## EXERCISE DESCRIPTION:
Set out exactly every line of the entries below, starting at the line that holds "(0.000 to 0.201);" and stopping after the line that holds "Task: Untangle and".

## RECORDS FOR THE EXERCISE:
>>>

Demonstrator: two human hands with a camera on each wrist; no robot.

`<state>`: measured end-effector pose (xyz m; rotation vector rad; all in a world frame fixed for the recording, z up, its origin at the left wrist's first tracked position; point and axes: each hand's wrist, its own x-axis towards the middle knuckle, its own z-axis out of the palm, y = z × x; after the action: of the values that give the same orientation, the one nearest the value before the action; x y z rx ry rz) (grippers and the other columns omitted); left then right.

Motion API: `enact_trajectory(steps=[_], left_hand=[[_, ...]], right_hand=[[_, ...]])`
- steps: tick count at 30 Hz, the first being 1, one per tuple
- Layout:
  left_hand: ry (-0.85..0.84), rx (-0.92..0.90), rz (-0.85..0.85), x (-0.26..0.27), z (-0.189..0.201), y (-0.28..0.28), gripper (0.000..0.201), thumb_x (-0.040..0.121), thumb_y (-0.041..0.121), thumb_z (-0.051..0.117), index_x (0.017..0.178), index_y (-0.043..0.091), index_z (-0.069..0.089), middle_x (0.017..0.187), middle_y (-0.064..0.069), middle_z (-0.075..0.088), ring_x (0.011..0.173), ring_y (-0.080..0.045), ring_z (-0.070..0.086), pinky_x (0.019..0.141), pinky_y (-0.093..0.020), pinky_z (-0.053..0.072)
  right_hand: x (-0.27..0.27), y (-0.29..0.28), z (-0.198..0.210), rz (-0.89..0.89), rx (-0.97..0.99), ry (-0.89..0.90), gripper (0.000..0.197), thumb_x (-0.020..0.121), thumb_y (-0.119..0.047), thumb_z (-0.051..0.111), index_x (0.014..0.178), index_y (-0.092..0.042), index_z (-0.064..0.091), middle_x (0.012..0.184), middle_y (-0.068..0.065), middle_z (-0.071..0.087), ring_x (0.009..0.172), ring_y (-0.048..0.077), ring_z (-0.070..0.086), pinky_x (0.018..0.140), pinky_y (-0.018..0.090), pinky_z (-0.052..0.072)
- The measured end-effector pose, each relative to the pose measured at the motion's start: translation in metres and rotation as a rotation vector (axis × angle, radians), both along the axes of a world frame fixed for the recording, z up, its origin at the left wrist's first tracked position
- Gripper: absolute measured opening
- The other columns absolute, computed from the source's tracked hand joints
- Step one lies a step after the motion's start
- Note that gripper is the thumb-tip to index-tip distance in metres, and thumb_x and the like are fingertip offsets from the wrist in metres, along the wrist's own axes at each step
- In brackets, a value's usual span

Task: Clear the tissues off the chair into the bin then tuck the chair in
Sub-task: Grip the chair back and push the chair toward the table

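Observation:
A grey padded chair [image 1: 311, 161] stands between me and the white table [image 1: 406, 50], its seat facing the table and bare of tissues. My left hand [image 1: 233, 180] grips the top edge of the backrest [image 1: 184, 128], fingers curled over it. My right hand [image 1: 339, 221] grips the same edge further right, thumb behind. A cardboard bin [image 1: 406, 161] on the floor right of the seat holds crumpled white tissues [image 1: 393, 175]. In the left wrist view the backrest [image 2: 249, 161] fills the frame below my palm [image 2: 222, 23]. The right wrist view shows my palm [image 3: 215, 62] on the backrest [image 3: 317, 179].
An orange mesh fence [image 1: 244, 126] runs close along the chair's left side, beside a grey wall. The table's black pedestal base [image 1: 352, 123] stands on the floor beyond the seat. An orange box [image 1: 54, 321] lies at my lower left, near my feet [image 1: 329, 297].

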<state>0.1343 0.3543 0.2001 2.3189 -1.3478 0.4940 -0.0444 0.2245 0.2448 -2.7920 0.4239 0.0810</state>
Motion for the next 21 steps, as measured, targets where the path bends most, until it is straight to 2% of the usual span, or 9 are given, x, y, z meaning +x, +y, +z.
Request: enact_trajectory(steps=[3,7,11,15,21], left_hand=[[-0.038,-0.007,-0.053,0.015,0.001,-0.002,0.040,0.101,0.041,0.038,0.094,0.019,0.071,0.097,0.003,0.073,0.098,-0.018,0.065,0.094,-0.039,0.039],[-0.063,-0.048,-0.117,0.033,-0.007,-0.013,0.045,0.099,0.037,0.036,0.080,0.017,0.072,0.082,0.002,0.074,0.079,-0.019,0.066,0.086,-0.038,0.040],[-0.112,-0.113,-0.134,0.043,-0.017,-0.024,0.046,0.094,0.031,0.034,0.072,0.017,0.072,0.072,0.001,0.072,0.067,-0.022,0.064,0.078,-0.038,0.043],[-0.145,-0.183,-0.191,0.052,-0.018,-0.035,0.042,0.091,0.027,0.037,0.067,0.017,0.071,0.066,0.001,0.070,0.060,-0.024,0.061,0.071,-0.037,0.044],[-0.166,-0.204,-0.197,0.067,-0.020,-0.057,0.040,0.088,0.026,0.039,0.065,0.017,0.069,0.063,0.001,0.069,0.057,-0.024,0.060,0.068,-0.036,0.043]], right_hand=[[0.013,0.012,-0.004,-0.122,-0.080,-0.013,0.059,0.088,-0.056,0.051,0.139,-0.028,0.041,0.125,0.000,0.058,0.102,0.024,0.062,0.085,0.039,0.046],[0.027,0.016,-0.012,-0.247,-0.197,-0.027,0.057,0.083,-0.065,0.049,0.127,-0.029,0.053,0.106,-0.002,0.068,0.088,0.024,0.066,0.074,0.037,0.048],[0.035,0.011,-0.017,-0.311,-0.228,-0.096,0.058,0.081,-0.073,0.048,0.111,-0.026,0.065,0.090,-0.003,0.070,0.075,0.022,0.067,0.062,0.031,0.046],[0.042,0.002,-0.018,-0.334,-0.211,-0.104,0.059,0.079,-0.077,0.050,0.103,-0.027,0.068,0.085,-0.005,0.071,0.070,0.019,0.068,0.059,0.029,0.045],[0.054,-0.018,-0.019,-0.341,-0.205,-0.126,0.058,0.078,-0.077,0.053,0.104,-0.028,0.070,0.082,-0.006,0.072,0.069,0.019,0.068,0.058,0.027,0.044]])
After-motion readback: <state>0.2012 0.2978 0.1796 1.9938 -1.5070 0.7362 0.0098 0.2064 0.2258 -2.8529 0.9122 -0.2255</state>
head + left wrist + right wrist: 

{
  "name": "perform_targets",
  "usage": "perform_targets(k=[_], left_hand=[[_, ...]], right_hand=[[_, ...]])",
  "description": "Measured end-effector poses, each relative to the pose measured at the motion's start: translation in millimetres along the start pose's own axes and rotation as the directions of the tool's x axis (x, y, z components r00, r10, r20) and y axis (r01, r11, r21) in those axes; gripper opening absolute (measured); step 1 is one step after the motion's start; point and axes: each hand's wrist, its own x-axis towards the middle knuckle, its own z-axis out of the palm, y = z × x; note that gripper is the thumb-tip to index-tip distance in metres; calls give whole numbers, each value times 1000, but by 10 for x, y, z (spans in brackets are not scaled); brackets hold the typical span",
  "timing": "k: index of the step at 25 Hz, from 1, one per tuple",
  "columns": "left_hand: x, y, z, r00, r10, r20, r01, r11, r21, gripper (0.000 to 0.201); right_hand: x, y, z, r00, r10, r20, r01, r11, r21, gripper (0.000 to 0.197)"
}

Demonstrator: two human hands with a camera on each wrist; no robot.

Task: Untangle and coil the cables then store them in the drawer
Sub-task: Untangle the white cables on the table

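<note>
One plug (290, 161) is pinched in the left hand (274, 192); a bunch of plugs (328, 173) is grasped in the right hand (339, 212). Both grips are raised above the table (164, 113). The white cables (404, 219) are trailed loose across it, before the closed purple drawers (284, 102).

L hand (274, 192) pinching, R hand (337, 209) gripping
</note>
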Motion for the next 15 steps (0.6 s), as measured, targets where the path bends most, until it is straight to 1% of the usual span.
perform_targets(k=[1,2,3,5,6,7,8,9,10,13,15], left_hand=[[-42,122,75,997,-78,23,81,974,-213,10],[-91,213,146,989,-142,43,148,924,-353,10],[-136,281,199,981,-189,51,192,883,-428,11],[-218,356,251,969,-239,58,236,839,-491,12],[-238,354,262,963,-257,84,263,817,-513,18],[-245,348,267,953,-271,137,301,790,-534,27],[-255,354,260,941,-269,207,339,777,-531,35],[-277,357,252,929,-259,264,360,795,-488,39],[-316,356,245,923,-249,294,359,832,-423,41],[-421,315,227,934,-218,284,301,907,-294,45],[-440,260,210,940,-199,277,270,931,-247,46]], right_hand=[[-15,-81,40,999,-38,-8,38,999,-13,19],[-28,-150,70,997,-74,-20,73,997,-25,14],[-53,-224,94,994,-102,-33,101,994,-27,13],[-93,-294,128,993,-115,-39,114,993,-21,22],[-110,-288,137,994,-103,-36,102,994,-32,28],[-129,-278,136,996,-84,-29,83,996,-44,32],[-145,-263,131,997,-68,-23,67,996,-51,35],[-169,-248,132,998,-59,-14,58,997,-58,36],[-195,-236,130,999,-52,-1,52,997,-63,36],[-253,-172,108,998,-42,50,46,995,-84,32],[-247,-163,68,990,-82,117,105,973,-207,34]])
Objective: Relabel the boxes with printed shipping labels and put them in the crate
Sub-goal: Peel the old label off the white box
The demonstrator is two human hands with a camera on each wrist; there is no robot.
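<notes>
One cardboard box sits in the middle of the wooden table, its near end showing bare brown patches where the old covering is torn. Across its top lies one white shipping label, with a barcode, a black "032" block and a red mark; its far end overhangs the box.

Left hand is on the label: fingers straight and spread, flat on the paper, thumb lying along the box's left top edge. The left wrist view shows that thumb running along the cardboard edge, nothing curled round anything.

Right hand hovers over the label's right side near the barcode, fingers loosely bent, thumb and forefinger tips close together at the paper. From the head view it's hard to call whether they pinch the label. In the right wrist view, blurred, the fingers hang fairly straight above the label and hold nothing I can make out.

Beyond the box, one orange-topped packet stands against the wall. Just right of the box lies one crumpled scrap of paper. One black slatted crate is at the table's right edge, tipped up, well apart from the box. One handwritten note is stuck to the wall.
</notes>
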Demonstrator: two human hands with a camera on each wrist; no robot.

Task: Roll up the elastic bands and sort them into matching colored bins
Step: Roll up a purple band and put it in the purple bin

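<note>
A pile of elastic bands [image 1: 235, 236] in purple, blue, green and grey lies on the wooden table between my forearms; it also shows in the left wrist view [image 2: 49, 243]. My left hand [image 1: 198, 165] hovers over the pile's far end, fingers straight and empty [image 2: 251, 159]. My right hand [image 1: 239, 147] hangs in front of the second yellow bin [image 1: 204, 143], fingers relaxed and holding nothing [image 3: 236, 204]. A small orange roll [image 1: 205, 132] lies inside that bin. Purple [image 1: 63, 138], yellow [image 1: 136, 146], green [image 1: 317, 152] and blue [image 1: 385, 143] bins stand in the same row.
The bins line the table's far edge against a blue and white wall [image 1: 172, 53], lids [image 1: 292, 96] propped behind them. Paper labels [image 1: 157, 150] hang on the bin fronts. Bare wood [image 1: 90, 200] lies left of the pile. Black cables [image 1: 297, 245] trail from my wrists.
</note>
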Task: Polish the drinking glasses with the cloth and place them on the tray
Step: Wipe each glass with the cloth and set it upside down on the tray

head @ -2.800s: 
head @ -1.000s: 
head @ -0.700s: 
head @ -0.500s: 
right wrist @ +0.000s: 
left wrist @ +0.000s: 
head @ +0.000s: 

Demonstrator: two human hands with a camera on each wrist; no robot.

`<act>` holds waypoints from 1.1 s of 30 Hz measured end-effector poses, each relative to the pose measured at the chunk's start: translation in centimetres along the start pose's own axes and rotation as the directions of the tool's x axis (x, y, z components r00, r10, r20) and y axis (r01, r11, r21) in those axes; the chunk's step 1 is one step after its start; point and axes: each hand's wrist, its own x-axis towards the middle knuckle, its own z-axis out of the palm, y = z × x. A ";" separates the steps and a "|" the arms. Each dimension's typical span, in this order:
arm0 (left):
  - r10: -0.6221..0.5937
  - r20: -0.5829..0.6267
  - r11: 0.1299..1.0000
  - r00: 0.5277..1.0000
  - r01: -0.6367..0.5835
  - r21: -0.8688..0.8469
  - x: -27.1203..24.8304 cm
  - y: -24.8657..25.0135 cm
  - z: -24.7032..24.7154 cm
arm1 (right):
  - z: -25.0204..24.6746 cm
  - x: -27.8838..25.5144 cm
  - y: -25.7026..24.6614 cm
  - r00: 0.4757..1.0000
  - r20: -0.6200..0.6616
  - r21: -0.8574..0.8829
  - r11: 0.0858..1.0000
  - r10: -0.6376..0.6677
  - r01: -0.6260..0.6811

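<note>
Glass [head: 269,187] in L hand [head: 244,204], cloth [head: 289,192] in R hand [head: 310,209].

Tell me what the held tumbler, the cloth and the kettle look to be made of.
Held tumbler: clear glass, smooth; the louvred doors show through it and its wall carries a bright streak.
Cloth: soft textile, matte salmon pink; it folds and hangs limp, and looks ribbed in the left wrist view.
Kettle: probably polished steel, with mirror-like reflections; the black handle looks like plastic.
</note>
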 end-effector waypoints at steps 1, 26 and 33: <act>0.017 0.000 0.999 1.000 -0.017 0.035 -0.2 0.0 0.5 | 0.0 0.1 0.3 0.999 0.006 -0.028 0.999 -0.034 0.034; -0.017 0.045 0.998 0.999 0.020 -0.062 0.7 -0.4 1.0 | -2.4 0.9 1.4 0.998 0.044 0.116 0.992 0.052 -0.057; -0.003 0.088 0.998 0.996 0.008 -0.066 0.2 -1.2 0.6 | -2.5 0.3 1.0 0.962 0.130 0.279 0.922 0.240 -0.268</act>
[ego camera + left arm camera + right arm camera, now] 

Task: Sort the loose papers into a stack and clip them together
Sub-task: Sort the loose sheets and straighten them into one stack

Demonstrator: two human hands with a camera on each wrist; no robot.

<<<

## TASK ANSWER:
  "columns": "left_hand: x, y, z, r00, r10, r20, r01, r11, r21, gripper (0.000 to 0.201); right_hand: x, y, z, r00, r10, r20, r01, r11, r21, gripper (0.000 to 0.197)"
}

Demonstrator: two human hands with a camera on each wrist; no robot.

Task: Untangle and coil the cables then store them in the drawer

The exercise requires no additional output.